(TASK REQUIREMENTS) Pull every line that includes the word "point" from the data.
⟨
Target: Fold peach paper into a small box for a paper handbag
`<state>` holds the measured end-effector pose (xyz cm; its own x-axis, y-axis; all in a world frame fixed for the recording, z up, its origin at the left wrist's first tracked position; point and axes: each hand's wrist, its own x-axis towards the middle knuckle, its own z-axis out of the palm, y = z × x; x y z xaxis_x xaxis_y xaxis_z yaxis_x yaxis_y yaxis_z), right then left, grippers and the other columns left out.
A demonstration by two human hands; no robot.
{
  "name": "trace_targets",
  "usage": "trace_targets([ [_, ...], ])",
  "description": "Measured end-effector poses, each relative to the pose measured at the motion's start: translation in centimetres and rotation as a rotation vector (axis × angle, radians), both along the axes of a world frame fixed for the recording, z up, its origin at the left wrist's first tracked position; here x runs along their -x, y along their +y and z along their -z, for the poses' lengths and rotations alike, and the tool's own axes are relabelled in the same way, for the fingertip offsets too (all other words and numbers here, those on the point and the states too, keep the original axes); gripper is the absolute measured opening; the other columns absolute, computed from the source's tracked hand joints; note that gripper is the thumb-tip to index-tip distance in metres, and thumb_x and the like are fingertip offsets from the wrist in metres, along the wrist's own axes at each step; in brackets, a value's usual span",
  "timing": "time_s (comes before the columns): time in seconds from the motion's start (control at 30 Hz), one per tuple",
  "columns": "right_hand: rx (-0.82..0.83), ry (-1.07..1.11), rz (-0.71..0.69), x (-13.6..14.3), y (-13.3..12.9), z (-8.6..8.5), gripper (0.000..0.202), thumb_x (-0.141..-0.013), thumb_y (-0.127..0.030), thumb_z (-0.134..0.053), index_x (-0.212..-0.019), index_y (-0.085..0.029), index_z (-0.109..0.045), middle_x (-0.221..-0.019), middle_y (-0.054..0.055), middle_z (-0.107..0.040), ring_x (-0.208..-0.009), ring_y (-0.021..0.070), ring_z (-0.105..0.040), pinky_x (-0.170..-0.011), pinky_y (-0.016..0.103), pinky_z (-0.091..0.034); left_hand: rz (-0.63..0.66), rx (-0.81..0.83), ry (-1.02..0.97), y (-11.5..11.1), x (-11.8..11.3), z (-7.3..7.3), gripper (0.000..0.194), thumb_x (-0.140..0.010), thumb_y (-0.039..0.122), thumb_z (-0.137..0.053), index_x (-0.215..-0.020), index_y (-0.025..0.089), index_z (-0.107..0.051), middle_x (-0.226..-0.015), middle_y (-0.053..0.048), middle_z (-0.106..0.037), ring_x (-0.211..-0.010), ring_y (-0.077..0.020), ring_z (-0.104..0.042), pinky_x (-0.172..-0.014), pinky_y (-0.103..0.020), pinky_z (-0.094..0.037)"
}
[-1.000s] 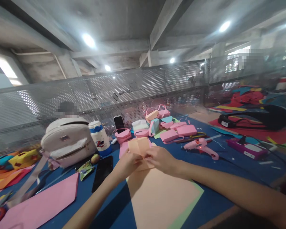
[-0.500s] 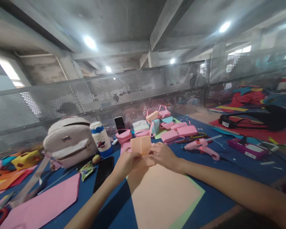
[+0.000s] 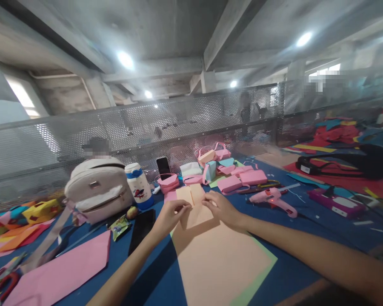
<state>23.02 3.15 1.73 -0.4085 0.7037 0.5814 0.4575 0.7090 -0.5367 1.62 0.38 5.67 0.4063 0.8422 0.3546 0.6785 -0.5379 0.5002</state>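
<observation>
A small folded piece of peach paper (image 3: 199, 214) is between my hands, above a large peach sheet (image 3: 223, 259) that lies over a green one. My left hand (image 3: 172, 214) pinches its left edge, thumb and fingers together. On the right side my right hand (image 3: 221, 207) has its fingers bent and closed on the same paper. Upright creases and a narrow strip show in its upper part. Past my hands, small pink paper bags (image 3: 229, 184) stand in a group with blue and peach ones.
A pink glue gun (image 3: 272, 199) with a cord lies right of my hands. Leftward are a black phone (image 3: 141, 229), a bottle (image 3: 139, 187), a backpack (image 3: 97, 189), a snack packet (image 3: 119, 227) and a pink sheet (image 3: 62, 267). A mesh barrier (image 3: 185, 123) runs behind.
The folded peach paper has tilted down and opened out flatter between my hands. My fingers have shifted slightly on it. The whole view has moved a little.
</observation>
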Motion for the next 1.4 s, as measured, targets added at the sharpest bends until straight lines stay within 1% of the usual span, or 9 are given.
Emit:
trace_targets([
  [0.13,0.038,0.034,-0.073,0.4,-0.2,0.6,0.027,-0.096,-0.025,-0.054,-0.071,-0.016,-0.057,-0.072,0.000,-0.059,-0.075,0.0164,-0.053,-0.067,0.024,-0.038,-0.023,-0.039,-0.046,-0.2,-0.1,0.9,0.029,-0.089,0.031,-0.052,-0.088,0.014,-0.076,-0.081,-0.007,-0.075,-0.070,-0.0172,-0.062,-0.062,-0.024,-0.045],
  [0.27,0.050,0.035,-0.149,0.5,-0.5,0.7,0.026,-0.097,-0.028,-0.053,-0.077,-0.016,-0.062,-0.075,0.000,-0.061,-0.074,0.0158,-0.055,-0.065,0.023,-0.040,-0.033,-0.085,-0.035,-0.8,-0.5,1.5,0.026,-0.089,0.028,-0.053,-0.087,0.017,-0.076,-0.079,-0.007,-0.073,-0.072,-0.0175,-0.060,-0.065,-0.024,-0.045],
  [0.47,-0.015,-0.005,-0.144,0.2,-0.6,-0.3,0.021,-0.092,-0.020,-0.061,-0.070,-0.016,-0.062,-0.074,0.000,-0.063,-0.073,0.0160,-0.054,-0.073,0.027,-0.036,-0.070,-0.096,0.034,-1.2,-1.1,1.8,0.025,-0.089,0.029,-0.055,-0.078,0.017,-0.074,-0.070,-0.006,-0.071,-0.071,-0.0197,-0.058,-0.072,-0.030,-0.047],
  [0.63,-0.105,-0.107,-0.153,0.1,-1.2,-0.9,0.011,-0.089,-0.019,-0.067,-0.078,-0.018,-0.067,-0.082,0.000,-0.070,-0.082,0.0164,-0.058,-0.077,0.028,-0.035,-0.043,-0.094,0.127,-1.2,-1.0,2.0,0.025,-0.090,0.029,-0.056,-0.076,0.019,-0.074,-0.069,-0.001,-0.072,-0.062,-0.0155,-0.056,-0.095,-0.038,-0.043],
  [0.73,-0.138,-0.166,-0.130,0.1,-1.4,-0.8,0.007,-0.087,-0.021,-0.071,-0.081,-0.018,-0.068,-0.084,0.000,-0.072,-0.084,0.0162,-0.059,-0.079,0.027,-0.036,-0.032,-0.103,0.178,-1.3,-1.2,2.1,0.024,-0.090,0.029,-0.056,-0.076,0.020,-0.073,-0.068,-0.001,-0.072,-0.065,-0.0168,-0.057,-0.095,-0.039,-0.042],
  [0.87,-0.159,-0.213,-0.101,0.1,-1.3,-0.4,0.013,-0.089,-0.021,-0.068,-0.077,-0.017,-0.066,-0.080,-0.001,-0.069,-0.081,0.0155,-0.058,-0.077,0.027,-0.035,-0.022,-0.118,0.234,-1.6,-1.6,2.1,0.024,-0.090,0.024,-0.052,-0.079,0.020,-0.073,-0.070,-0.002,-0.073,-0.062,-0.0168,-0.059,-0.092,-0.038,-0.043],
  [1.1,-0.204,-0.329,-0.116,-0.6,-0.2,-0.6,0.014,-0.087,-0.028,-0.070,-0.077,-0.019,-0.066,-0.077,-0.002,-0.070,-0.076,0.0152,-0.059,-0.074,0.028,-0.032,-0.042,-0.182,0.318,-2.0,-2.0,1.4,0.027,-0.086,0.016,-0.052,-0.066,0.022,-0.069,-0.060,0.000,-0.068,-0.055,-0.0153,-0.057,-0.103,-0.043,-0.037],
  [1.3,-0.303,-0.492,-0.152,-2.0,1.0,-1.1,0.022,-0.077,-0.038,-0.076,-0.077,-0.019,-0.067,-0.079,0.003,-0.069,-0.078,0.0192,-0.060,-0.074,0.031,-0.032,-0.024,-0.242,0.532,-2.0,-2.0,1.4,0.022,-0.084,0.010,-0.054,-0.086,0.023,-0.071,-0.072,-0.001,-0.074,-0.067,-0.0190,-0.066,-0.109,-0.047,-0.032],
  [1.4,-0.327,-0.596,-0.175,-2.0,0.7,-0.9,0.012,-0.081,-0.031,-0.070,-0.079,-0.019,-0.067,-0.086,0.004,-0.071,-0.085,0.0210,-0.061,-0.075,0.030,-0.034,0.023,-0.197,0.575,-1.9,-2.0,1.7,0.033,-0.075,0.003,-0.059,-0.101,0.023,-0.067,-0.089,-0.003,-0.077,-0.085,-0.0226,-0.070,-0.109,-0.045,-0.034],
])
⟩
(EXERCISE RESULT)
`<state>` holds the measured end-effector pose (xyz cm; its own x-axis, y-axis; all in a world frame fixed for the recording, z up, its origin at the left wrist's first tracked position; point and axes: each hand's wrist, its own x-axis towards the middle knuckle, its own z-axis out of the palm, y = z × x; x y z xaxis_x xaxis_y xaxis_z yaxis_x yaxis_y yaxis_z), right then left, grippers and the other columns left out.
  "description": "Measured end-effector poses, each relative to the pose measured at the motion's start: translation in centimetres and rotation as a rotation vector (axis × angle, radians), both along the axes of a world frame fixed for the recording, z up, its origin at the left wrist's first tracked position; here x runs along their -x, y along their +y and z along their -z, for the poses' lengths and rotations alike, and the tool's own axes are relabelled in the same way, for the fingertip offsets too (all other words and numbers here, those on the point and the states too, keep the original axes); gripper is the absolute measured opening; the other columns absolute, computed from the source's tracked hand joints; note that gripper is the thumb-tip to index-tip distance in metres, and thumb_x and the like are fingertip offsets from the wrist in metres, along the wrist's own axes at each step; in brackets, a value's usual span",

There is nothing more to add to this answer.